Description During the long eighteenth century the management of
death was increasingly performed by a variety of different
specialists: doctors, lawyers, clergymen and undertakers. In the
popular culture of the period, the relationship between two of
these professions was a source of great comment and satire. Doctors
and undertakers were satirised because it was argued that they
wielded significant authority over the fate of the dying person.
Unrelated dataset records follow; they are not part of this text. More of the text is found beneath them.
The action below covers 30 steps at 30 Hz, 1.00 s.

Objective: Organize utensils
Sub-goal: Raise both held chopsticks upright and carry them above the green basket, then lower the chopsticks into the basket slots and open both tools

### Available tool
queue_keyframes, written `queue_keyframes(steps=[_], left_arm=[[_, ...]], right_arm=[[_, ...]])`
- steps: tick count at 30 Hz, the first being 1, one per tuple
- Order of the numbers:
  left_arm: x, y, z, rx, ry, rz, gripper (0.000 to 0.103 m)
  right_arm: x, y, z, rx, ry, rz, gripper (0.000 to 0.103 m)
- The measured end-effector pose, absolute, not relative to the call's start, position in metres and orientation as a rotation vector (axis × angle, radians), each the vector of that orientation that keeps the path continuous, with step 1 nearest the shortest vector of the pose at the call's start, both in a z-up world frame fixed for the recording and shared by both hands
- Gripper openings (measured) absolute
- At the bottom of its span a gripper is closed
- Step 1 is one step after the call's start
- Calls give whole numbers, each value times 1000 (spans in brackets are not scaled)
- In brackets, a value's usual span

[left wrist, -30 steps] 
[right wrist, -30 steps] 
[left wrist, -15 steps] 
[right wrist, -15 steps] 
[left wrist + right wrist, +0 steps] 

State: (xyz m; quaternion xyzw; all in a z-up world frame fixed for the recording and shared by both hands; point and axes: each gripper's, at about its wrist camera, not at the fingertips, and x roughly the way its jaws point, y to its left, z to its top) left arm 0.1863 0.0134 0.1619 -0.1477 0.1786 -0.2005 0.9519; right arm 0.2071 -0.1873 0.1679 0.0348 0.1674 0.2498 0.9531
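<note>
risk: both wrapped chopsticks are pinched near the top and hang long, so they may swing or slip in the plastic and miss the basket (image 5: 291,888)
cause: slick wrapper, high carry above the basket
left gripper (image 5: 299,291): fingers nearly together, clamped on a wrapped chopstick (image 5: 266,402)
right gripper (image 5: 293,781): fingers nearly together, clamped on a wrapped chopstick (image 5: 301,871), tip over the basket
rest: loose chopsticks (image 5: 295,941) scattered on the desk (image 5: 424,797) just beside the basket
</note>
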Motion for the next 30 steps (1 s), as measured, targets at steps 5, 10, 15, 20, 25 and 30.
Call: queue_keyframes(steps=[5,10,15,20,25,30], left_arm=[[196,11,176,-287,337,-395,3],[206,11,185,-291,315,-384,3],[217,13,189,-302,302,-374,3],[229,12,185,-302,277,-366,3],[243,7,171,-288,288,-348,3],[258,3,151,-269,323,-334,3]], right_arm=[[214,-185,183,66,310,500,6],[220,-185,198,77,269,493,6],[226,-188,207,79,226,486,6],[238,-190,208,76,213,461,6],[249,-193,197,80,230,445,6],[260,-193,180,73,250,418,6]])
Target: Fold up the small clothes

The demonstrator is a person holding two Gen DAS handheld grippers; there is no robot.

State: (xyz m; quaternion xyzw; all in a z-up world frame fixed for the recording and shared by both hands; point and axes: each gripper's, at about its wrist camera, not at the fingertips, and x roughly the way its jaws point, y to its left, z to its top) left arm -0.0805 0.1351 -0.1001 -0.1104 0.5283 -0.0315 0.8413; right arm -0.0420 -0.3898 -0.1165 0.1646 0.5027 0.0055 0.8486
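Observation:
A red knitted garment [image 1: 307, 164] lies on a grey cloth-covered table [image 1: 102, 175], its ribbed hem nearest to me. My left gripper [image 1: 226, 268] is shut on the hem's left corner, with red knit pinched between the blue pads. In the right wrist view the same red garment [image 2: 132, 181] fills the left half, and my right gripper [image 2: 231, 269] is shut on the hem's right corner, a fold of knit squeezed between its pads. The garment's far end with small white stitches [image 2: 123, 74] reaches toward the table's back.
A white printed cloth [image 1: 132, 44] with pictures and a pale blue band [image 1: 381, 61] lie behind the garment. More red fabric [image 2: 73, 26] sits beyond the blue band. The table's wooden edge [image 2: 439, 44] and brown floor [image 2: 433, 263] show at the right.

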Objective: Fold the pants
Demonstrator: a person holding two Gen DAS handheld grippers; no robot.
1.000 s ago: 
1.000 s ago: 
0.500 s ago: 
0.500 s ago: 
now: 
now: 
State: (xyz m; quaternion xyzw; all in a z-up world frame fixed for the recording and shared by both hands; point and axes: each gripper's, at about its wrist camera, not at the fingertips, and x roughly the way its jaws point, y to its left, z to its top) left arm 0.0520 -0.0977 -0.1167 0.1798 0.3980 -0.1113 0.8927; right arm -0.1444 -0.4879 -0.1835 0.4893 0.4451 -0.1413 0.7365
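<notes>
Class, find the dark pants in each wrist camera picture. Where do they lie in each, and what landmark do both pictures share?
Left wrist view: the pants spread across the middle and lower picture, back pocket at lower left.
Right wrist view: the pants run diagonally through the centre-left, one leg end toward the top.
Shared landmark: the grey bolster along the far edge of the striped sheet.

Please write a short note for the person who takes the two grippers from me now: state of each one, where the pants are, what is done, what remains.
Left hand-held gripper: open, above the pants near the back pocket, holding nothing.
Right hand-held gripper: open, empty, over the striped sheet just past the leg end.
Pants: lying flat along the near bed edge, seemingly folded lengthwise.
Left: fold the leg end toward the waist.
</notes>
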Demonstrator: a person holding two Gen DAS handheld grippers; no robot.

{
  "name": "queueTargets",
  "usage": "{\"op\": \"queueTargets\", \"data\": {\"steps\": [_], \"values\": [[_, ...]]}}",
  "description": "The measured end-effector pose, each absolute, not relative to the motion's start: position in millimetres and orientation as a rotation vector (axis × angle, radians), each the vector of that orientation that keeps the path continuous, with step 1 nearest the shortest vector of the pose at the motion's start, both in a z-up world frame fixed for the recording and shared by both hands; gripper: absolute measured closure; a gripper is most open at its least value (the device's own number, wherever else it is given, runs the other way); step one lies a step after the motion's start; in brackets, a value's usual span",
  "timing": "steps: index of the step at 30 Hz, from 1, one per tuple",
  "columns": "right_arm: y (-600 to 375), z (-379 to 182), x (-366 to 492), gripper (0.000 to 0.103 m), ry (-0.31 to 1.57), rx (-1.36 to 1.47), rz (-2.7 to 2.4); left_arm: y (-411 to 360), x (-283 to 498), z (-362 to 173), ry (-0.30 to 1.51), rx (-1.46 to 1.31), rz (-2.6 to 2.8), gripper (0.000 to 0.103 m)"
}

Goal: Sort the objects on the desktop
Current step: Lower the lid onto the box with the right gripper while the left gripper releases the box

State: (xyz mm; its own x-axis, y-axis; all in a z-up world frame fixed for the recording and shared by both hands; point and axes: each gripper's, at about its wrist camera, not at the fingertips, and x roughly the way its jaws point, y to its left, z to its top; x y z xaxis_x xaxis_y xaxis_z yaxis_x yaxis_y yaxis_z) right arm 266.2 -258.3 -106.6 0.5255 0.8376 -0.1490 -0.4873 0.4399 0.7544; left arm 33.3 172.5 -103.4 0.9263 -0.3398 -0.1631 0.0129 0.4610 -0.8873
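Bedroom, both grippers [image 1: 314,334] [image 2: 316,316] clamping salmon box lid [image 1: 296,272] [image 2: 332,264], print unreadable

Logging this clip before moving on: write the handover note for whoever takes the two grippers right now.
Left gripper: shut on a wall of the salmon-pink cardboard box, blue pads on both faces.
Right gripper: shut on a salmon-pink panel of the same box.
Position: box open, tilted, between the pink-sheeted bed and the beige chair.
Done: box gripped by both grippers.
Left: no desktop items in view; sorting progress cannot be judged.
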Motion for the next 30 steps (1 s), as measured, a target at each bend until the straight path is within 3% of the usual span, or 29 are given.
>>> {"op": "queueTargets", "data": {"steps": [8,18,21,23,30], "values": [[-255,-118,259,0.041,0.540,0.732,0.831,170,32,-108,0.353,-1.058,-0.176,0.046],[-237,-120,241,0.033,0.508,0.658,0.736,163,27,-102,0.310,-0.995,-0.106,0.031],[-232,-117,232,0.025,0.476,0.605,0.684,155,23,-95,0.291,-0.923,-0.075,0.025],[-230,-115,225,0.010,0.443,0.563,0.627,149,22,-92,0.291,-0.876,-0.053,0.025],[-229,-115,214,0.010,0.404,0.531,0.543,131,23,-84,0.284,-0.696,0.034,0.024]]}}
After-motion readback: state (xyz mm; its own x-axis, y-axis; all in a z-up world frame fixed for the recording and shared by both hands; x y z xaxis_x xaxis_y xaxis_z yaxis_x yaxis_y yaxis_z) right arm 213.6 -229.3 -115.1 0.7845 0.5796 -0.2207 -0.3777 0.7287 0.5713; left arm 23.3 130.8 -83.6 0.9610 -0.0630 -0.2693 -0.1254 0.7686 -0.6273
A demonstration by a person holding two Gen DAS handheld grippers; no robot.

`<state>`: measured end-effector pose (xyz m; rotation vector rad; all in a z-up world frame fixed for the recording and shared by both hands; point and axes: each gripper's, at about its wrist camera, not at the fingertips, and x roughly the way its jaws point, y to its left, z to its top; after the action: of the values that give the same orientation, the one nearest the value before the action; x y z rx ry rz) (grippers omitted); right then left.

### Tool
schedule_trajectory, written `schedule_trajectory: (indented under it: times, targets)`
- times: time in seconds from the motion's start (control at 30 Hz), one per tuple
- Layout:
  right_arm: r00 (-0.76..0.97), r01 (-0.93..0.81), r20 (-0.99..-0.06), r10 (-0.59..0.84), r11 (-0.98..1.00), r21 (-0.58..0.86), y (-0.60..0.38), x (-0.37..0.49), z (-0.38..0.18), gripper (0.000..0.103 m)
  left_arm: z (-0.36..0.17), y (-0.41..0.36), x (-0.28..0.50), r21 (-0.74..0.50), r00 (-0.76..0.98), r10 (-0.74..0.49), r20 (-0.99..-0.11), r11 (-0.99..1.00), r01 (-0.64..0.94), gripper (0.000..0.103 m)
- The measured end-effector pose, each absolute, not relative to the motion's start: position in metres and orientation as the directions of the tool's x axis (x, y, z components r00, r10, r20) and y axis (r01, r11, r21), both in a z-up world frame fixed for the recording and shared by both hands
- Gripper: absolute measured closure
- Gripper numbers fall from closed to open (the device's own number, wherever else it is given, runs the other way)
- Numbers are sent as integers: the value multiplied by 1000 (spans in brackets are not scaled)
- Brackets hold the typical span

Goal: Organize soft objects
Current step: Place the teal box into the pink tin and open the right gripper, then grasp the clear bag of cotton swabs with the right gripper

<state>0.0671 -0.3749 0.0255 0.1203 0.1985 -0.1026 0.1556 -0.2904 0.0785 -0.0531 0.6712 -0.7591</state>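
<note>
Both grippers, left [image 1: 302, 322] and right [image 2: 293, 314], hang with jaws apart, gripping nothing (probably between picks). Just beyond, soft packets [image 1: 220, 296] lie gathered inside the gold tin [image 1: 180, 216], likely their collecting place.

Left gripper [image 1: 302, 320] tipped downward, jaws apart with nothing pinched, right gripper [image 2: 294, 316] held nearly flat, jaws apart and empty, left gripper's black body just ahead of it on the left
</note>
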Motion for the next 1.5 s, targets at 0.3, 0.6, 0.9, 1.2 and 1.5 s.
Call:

Their shared interest in the condition of the dying person was
highlighted by depictions that reminded audiences of the
similarities which were shared by the professions such as
specialist terminology, unique tools and an intimate knowledge of
the human body. It is significant that some satirists interpreted
the shared motives of doctors and undertakers as a cause of
competition between the two parties. In these depictions, the
doctor’s ailing patient was snatched away by the undertaker, thus
depriving him of any more payment or the chance to take the body
for his own use. This paper considers how collaboration or
competition were presented in popular culture and what this tells
us about perceptions of professionals’ motives during and after
death. This approach will also allow us to discuss how satirists
perceived the consequences of professionals at the deathbed. Did
the comfort and reassurance offered by the professions outweigh the
apparent lack of agency over one’s final days and hours? Speaker
Bio Dr Dan O’Brien is a Visiting Research Fellow at the Centre for
Death and Society, University of Bath. His research focuses on the
undertaking trade and their products in eighteenth century England.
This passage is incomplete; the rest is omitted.